Snorkel beginners guide

Introduction to Snorkel
Simple Labelling Task
Introduction to Labelling Functions
Analysis and performance evaluation
Bringing LFs together!
Training a Classifier
Further Steps

Snorkel is a system for programmatically building and managing training datasets. In Snorkel, users can develop training datasets in hours or days rather than hand-labeling them over weeks or months.
The core idea is that we create multiple labeling functions that label a training point. We don't hand label the training set, but we keep a validation set just so we could measure how good the functions were.
The problem is we don't have ground truth for these labeling functions whenever we are training so there's no way to determine the accuracy easily.
What we do is have a generative model where multiple labeling functions are created based on certain guidance, conditions, and expertise. — NOTE Currently, Windows is not supported natively. So after doing a bit of manual installation of specific packages with a supported version, it should work. Make sure to install a specific version of Pytorch (Because letting it install via requirements of snorkel or docker image might throw a Pytorch memory error). Also, make sure to install everything in a virtual environment. Other options to run on windows are through a Linux subsystem (WSL) or as a docker image.

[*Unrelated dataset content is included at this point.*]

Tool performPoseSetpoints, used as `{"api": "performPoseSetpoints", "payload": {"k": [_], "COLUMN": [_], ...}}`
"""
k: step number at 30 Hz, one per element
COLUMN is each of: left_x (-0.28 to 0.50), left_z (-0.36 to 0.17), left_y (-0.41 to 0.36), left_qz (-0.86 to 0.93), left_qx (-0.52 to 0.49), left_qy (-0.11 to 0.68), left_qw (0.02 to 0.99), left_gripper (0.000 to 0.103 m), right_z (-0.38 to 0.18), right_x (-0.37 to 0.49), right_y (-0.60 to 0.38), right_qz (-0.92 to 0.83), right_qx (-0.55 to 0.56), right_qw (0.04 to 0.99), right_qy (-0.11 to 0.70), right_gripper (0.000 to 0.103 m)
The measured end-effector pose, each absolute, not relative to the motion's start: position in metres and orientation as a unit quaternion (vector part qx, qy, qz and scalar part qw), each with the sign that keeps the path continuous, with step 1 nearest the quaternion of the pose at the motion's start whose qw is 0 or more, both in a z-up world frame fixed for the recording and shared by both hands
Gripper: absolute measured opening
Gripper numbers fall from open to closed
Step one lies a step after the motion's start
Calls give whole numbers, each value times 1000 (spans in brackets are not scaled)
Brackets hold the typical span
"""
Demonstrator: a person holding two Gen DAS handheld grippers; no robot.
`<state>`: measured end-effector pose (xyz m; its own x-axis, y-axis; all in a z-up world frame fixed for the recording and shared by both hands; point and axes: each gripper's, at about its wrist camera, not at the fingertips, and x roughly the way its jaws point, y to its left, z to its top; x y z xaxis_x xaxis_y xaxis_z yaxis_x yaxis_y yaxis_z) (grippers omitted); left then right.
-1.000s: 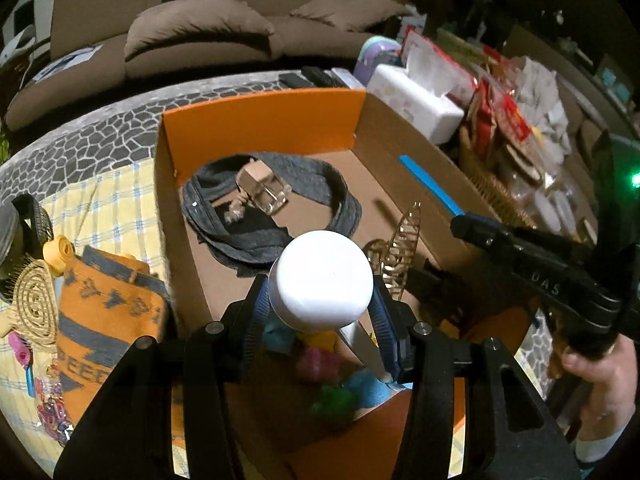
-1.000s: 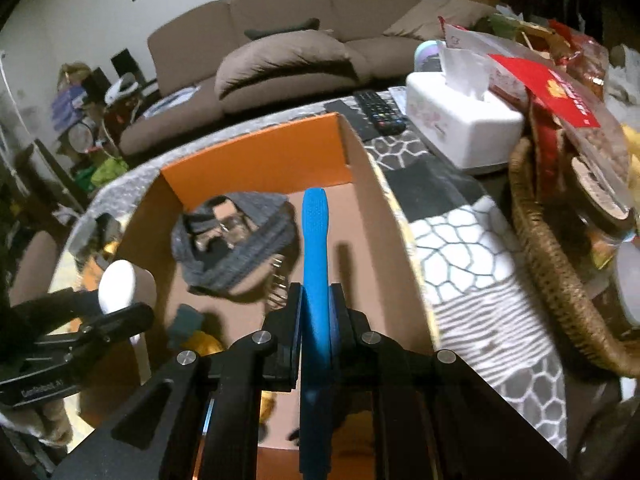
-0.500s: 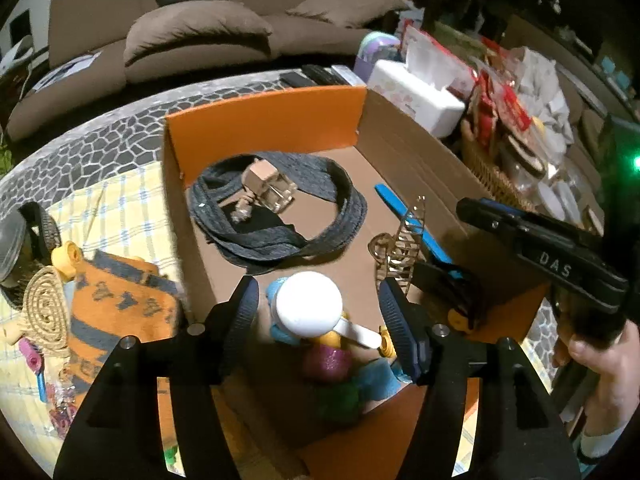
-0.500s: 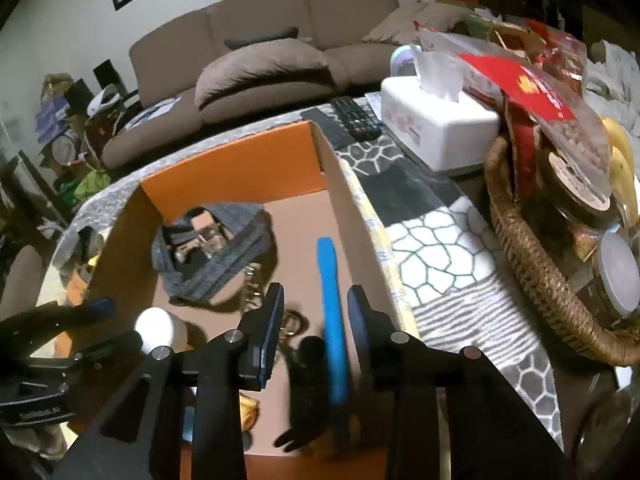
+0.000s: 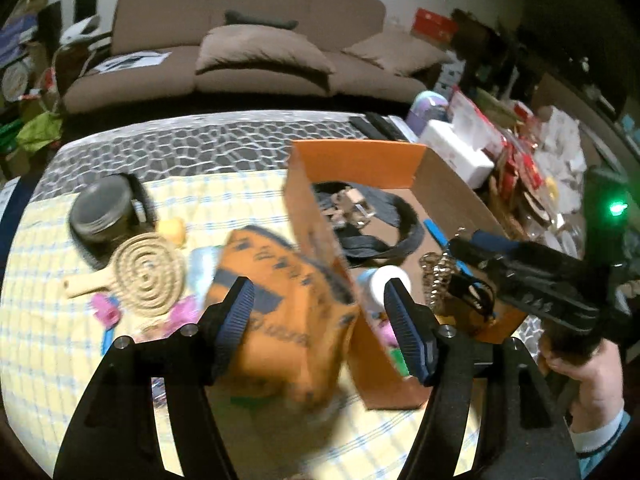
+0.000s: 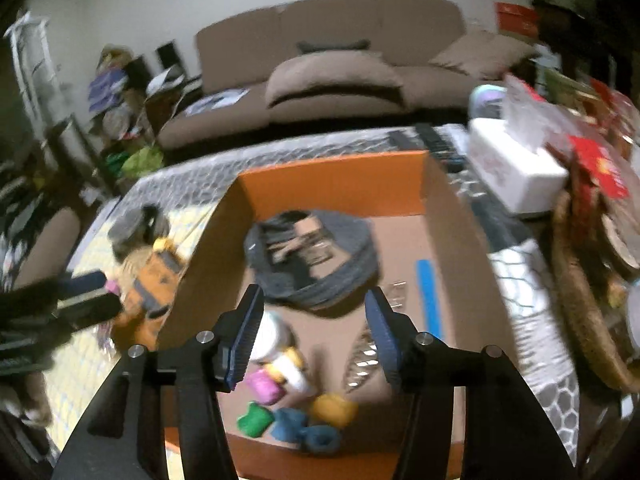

This tutorial will serve as a basic guide to data labeling, building simple labeling functions for classifying youtube comments as ham and spam. Additionally, it will also show how to integrate MLflow into this, to keep track of all the models.

By default, you can load up the dataset directly by cloning Snorkel Tutorials and writing
from utils import load_spam_dataset
It downloads the raw CSV files from the internet, divides them into splits, converts them into DataFrames, and shuffles them. The dataset contains comments from 5 of the most popular YouTube videos during a period between 2014 and 2015. But because of the Linux filesystem, it doesn't work. So I have created a function that replicates the same job. Download the data set from here

import pandas as pd
import glob

def data_loader():
    path = r'directory of dataset'
    all_files = glob.glob(path + "/*.csv")
    li = []

    for filename in all_files:
        df = pd.read_csv(filename, index_col=None, header=0)
        li.append(df)
    
    frame = pd.concat(li, axis=0, ignore_index=True)
    
    frame = shuffle(frame)
    train = frame.iloc[0:1369,:-1]
    dev = frame[500:900]
    validation = frame[1370:1663]
    test = frame[1664:]  
    return test,train,dev,validation

The splits are as explained below:

Training Set: The largest split of the dataset, and the one without ground truth ("gold") labels. We will generate labels for these data points with weak supervision.
[Optional] Development Set: A small labeled subset of the training data (e.g. 100 points) to guide LF development. See the note below.
Validation Set: A small labeled set used to tune hyperparameters while training the classifier.
Test Set: A labeled set for a final evaluation of our classifier. This set should only be used for final evaluation, not error analysis.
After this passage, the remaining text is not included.